Despite all these things, when I sit down to write a new piece, I find myself more apprehensive about the idea of writing a short story (not just a short story, but a good short story) than embarking on a new novel. A novel doesn't rush me. It gives me the time and room to feel out what the story is about. That's right, sometimes I can write thousands of words and not yet know what it is that I'm really writing about. And that's okay. I've read books published by some of your favorite authors that have hundreds of pages trying to find itself, and it's not really a big deal.

Short stories . . . not so much. You know those long sentences that bog down a writer's diction, or a presenter's speech? A novel is like that. It takes little skill to ramble on and on and put all of your mind's wanderings out there for the world to hear. But try turning a page into three sentences, or three minutes of verbosities into a 30-second spiel. It takes effort to transfer great meaning to small spaces. We all know this, elementary my dear Watson. And it doesn't exactly apply to stories vs. novels (a novel is just someone rambling? wtf) but it the same theme rings out: it's harder to write something short.

I'm sure there are a number of novels out there that were originally intended to be short stories. Have you ever started one just to find you are well past your initially intended number of pages and not even close to being done? Discovered that you want to develop your main character more? Think of a new plot line you're just itching to try out? Novels are easier to write because endings are hard. Especially endings that come so close to the beginning. In a story, a new universe--one totally from the mind of the author--begins on the first page and ends on the last. Which do you feel more comfortable creating a coherent universe within? 200 pages or 10?

Short stories are like a message in a bottle. They are a world's worth of adventure wrapped up in a small package. Either they can sufficiently tell the lucky finder where to discover said adventures, or all meaning and intention can be washed away, lost to the waves.

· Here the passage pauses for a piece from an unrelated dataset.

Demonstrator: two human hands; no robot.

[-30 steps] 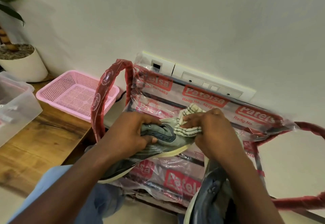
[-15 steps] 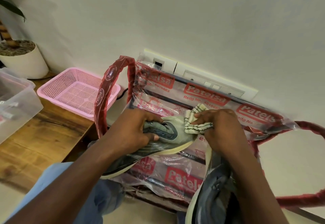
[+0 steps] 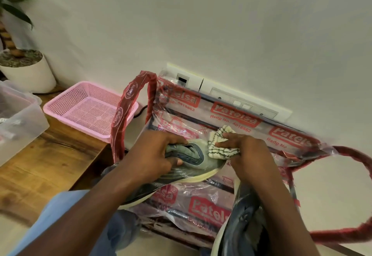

To me, short stories are about taking whatever genre you're working in, whatever morals your trying to portray, whatever commentary you have on existence and concentrating it. Your work should add something to the genre. For example, in a love novel, the plot can be cliche and the characters flat, but I can still possibly be entertained by all the drama that will inevitably take place. In a short love story, you don't have the room for all that. I expect the characters to replace the drama as core source of entertainment/insight.

I'd say character development holds the brunt of the difficulty difference between short- and novel-length stories. In a novel you have a lot of elbow-room to tell your character's story. You can develop  different quirks, provide background on various points in their past, and expose them at their most vulnerable. With short stories you are mostly limited to the present. What your character does in the here and now holds a lot more weight. You may not be able to go in to detail about how her father beat her as a child, but you can show her reaction to situations of confrontation, or overbearing men. In a short story, every action, every piece of dialogue, should serve a specific purpose toward your end result. Your job is to take the main character through some kind of significant and intriguing change. Thing is, you're working on limited space, and every bit counts.

We can't ignore that novels can take a ridiculously longer time to write/edit/rewrite/edit again, or that short stories may more easily get away with 'breaking' some literary rules. Technically, short stories may be less difficult to construct, but I stand by my idea that writing a good short story is harder than writing an equally good novel.

But I am only one person. Your thoughts?